As I said, small potatoes. The magnitude of bitcoin isn't enough to really concern most governments, and certainly not the ones with the resources to do what you suggest.
Sure. Could it be alien space monkeys trying to destabilize our currencies and use us for slaves to harvest tasty bananas? Sure, I guess
There's about as much evidence for either of those, which means there's zero evidence at all.
I generally tend to fall a little on the tinfoil-hat end of the spectrum -- but in the absence of evidence, I fall back to "Never attribute to malice that which is adequately explained by stupidity."
You're well into just claiming it could be a conspiracy, but I just don't see the need. It could be if you want to be paranoid enough. But there's nothing real to suggest it's true, which makes it just pure imagination for the moment.
Lost at C:>. Found at C.
Why would anyone trust their funds to these people?
Good question. The answer is that they have a poor appreciation of economics and a worse appreciation of risk.
Bitcoin itself is not a shitty idea.
We disagree on that point. I think bitcoin is an idiotic solution in search of a problem. The rather narrow problems it purports to solve (money transfer fees, etc) are done by externalizing a great deal of risk and cost. If you really account for all the costs and all the risks it isn't actually cheaper than currencies like the dollar. In reality it is used mostly by those who are either ideologically motivated or find the idea of it romantic or (unfortunately) by those who are engaging in illegal activities of one sort or another. A lot of people are involved too as a get rich quick scheme.
But to say a system that offers frictionless payments is a shitty idea and should not even be attempted is stupid.

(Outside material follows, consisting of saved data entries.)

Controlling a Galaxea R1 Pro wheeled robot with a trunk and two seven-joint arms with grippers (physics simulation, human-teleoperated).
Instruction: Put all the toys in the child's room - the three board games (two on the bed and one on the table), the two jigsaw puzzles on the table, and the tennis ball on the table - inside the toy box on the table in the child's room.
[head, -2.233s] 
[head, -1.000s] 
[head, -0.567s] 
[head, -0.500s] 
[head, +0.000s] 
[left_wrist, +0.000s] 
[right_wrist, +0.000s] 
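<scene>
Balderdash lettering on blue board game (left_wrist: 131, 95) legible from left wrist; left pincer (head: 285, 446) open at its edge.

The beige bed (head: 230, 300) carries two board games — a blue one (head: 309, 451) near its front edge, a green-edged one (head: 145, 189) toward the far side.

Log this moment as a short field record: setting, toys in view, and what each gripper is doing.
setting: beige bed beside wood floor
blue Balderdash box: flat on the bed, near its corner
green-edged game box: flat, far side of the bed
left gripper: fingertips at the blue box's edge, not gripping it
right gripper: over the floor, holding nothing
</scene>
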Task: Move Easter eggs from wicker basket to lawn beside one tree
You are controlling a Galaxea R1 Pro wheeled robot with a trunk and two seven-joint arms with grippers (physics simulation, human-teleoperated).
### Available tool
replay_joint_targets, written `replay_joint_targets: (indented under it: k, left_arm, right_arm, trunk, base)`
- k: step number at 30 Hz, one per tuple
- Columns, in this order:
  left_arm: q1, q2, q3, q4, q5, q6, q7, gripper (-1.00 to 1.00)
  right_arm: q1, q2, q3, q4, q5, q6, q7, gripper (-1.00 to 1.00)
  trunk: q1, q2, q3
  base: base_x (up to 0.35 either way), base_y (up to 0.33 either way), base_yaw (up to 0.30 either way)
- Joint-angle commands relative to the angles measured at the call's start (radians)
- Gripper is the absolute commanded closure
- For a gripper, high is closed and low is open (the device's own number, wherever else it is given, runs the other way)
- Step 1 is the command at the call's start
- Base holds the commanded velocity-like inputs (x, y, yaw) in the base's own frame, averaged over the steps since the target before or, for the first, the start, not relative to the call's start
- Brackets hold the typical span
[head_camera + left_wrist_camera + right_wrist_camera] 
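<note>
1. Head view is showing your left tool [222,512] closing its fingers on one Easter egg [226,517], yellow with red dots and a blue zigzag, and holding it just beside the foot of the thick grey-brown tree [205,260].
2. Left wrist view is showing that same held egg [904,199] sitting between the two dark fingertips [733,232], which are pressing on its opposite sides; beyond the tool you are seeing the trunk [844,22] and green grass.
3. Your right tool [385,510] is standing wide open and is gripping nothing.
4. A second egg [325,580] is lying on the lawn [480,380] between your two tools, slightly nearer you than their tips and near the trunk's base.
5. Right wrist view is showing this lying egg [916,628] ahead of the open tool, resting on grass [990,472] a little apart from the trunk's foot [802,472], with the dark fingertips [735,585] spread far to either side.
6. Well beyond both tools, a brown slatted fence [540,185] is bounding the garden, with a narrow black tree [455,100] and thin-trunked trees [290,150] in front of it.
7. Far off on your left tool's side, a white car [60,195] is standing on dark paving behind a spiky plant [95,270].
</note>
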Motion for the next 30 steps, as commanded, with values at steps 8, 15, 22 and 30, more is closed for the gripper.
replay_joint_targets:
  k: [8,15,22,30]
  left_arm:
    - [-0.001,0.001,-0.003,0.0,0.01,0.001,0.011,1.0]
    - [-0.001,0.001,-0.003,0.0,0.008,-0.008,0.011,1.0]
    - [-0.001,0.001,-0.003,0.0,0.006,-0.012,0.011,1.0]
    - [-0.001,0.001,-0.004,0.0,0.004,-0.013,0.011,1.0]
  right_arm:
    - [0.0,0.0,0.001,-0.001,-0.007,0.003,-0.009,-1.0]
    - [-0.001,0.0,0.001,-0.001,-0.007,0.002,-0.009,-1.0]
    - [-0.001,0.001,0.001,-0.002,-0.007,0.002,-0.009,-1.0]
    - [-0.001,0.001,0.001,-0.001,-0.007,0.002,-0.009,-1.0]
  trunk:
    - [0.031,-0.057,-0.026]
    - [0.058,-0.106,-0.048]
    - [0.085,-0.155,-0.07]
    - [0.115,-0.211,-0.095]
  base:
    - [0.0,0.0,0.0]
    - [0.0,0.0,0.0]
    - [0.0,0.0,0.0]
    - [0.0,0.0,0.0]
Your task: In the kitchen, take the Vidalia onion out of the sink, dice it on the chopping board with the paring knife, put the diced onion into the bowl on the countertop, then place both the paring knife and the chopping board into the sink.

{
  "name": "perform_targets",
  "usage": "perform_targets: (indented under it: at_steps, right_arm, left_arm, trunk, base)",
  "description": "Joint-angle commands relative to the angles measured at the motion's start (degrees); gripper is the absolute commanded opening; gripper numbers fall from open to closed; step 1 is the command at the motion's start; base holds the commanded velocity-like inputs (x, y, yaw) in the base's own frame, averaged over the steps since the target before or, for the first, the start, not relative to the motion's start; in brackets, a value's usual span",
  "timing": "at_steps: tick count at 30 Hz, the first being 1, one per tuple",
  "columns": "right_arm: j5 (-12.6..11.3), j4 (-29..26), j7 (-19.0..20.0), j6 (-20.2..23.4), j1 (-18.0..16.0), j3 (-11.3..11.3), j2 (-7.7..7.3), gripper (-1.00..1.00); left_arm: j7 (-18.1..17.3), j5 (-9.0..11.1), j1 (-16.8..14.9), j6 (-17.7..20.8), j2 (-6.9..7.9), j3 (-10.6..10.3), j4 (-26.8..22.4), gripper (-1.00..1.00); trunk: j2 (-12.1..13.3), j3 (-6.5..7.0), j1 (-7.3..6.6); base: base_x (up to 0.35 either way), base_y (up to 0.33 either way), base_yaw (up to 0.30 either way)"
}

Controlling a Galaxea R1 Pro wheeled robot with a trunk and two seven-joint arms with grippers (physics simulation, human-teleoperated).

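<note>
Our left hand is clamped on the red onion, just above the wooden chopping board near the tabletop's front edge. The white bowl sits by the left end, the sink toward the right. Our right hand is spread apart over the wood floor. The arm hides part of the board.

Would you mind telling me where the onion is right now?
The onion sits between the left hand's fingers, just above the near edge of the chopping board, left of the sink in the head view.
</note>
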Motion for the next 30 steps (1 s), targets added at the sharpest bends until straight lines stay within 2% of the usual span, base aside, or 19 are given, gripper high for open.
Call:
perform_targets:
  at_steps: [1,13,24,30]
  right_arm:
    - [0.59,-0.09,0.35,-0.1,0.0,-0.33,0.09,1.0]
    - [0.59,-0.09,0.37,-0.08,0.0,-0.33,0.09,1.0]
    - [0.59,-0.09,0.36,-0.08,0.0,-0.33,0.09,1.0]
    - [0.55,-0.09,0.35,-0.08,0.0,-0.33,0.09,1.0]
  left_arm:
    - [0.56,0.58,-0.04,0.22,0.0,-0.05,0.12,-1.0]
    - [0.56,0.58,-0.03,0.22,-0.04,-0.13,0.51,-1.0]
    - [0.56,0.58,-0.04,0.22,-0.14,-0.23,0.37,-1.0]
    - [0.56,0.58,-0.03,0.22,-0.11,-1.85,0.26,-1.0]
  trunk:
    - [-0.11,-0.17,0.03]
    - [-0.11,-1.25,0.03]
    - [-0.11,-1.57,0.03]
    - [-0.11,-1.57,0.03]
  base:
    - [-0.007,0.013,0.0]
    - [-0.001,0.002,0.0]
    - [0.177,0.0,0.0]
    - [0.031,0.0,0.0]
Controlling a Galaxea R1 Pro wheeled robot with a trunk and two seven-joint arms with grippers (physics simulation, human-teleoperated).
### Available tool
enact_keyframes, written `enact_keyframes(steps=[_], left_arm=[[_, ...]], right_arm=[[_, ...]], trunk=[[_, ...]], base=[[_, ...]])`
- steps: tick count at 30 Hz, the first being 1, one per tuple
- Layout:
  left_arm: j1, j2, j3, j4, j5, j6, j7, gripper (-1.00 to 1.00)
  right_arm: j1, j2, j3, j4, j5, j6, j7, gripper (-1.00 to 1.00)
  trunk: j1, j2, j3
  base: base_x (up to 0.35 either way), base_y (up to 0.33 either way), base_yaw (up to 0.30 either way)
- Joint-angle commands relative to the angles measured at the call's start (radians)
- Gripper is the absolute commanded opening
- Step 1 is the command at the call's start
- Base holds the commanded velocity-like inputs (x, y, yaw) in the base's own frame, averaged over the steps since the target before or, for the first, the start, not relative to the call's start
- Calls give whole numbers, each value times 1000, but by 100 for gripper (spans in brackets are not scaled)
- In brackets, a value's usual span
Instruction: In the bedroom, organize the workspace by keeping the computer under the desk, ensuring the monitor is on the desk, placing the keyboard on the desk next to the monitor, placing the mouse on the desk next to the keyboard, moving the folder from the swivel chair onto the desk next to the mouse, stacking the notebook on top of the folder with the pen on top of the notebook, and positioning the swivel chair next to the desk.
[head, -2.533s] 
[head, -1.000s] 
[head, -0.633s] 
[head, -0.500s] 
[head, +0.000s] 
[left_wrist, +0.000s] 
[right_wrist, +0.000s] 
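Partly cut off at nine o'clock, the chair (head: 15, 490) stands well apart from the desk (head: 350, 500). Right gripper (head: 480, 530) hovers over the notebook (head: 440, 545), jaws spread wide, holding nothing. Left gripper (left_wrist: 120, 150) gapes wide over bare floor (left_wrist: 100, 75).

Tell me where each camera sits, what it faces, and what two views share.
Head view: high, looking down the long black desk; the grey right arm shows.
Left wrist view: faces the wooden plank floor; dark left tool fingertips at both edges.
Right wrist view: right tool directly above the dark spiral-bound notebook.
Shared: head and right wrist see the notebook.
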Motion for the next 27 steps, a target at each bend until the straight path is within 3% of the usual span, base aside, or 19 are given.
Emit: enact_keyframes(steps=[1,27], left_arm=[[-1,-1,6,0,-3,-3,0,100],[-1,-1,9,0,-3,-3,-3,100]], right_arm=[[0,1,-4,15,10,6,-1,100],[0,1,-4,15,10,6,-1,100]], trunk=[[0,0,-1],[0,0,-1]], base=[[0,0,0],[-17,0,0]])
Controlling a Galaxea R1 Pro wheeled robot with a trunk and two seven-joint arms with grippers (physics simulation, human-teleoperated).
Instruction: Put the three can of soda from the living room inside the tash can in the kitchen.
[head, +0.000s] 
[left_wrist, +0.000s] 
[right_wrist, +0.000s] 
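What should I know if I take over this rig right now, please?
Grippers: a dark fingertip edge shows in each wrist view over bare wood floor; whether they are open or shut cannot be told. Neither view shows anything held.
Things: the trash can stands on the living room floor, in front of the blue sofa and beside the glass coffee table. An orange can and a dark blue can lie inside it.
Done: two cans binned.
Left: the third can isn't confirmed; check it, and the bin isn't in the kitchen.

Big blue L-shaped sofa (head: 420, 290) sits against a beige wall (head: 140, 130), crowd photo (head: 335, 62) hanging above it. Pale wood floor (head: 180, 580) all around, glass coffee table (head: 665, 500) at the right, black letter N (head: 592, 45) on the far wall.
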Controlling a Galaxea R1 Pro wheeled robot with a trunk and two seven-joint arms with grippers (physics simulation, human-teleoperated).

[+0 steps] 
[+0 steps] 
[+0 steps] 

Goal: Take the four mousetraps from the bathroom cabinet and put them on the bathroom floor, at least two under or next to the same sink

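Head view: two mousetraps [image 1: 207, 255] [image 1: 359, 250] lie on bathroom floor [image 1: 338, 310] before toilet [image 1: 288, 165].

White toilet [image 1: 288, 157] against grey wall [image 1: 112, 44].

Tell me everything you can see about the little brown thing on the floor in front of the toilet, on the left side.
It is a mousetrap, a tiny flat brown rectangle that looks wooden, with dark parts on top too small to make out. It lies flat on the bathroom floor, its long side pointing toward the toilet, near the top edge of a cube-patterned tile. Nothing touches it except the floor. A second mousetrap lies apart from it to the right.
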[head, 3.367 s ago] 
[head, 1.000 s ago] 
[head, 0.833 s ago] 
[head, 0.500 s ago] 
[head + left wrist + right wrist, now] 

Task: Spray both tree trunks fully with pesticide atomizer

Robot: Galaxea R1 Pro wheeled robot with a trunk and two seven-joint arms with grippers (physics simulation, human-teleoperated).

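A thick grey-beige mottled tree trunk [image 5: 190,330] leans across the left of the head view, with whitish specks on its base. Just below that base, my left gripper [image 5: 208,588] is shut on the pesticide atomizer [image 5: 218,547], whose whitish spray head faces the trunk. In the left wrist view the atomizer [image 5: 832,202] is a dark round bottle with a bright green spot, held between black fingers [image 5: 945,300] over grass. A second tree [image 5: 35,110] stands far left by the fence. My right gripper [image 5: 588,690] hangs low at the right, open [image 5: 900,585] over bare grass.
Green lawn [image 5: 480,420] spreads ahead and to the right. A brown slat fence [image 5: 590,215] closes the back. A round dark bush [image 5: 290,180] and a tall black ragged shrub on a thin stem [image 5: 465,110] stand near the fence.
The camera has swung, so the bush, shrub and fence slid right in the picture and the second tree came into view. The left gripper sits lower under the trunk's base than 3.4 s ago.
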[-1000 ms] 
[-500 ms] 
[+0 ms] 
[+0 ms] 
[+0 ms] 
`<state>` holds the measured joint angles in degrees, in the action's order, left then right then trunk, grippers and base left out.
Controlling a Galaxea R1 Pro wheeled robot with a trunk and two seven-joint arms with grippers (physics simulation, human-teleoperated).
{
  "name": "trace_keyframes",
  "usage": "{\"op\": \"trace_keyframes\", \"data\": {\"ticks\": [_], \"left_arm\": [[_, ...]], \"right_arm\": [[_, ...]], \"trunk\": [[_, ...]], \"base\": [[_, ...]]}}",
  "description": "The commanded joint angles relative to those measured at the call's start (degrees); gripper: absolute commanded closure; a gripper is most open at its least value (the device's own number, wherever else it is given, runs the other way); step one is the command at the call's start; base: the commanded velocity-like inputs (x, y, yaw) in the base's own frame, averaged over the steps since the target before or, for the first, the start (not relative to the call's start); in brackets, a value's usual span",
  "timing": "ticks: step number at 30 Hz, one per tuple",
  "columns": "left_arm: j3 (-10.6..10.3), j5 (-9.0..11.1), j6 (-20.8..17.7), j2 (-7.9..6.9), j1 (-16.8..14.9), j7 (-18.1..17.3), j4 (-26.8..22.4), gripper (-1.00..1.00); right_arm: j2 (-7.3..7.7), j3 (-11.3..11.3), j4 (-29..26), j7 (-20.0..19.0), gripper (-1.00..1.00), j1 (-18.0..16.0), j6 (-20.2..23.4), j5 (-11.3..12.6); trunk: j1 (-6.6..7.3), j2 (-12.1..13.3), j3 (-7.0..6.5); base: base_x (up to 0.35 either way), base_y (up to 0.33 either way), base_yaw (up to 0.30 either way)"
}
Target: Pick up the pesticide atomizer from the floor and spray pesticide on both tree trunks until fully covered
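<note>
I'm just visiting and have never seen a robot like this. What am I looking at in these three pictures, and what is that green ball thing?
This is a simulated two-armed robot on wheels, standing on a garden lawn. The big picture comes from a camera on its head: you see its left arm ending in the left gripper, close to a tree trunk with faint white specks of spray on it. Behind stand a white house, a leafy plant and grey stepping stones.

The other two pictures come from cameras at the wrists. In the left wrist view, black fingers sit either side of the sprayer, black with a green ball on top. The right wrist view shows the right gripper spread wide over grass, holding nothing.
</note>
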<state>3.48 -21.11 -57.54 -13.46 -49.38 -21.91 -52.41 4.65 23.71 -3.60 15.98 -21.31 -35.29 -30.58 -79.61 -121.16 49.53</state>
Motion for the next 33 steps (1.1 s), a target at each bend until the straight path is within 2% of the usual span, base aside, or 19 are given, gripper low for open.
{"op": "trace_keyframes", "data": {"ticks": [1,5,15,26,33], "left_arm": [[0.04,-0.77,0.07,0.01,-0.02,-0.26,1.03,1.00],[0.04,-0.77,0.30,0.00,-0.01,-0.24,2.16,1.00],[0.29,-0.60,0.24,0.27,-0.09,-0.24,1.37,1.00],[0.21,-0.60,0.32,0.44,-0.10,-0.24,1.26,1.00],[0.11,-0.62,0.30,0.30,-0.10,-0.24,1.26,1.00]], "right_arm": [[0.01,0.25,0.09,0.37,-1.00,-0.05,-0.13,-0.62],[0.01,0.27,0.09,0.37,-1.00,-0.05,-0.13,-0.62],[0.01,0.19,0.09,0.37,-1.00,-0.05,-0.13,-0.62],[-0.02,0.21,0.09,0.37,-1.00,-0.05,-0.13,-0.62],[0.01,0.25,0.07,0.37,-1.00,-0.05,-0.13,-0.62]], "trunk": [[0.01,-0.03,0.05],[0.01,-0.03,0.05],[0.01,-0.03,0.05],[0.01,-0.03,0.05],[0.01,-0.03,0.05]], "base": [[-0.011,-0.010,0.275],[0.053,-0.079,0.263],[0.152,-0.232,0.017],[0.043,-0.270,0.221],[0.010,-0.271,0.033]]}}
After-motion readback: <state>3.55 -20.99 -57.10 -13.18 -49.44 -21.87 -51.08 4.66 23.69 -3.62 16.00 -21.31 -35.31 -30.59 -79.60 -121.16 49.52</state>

Bitcoin is anything but "frictionless". It carries very real and significant costs including opportunity costs, exchange rate risk, security costs, liquidity problems, volatility costs, and more. It is not widely accepted, requires a computer, has essentially no physical payment infrastructure, etc. Any merchant that accepts bitcoin and doesn't charge some fairly hefty fees to use it is being incredibly irresponsible given the risks involved.
One last thing and more of an open comment to people who have bitcoin. "Don't be a dumbass and let Lenny hold your bag of cash for you!" Geez does it even need saying?
Yes it does unfortunately. Many of the people involved with bitcoin are smart but too many are not financially sophisticated and certainly don't seem to appreciate the risks involved.
That is really the point here - if you destroy a currency the currency is worthless, so why steal it unless you don't care about the value?
1. Steal currency
2. Convert into another currency
3. Time passes
4. People realise that a theft has occurred
5. Currency devalues
6. Theives don't care because they already cashed out in (2).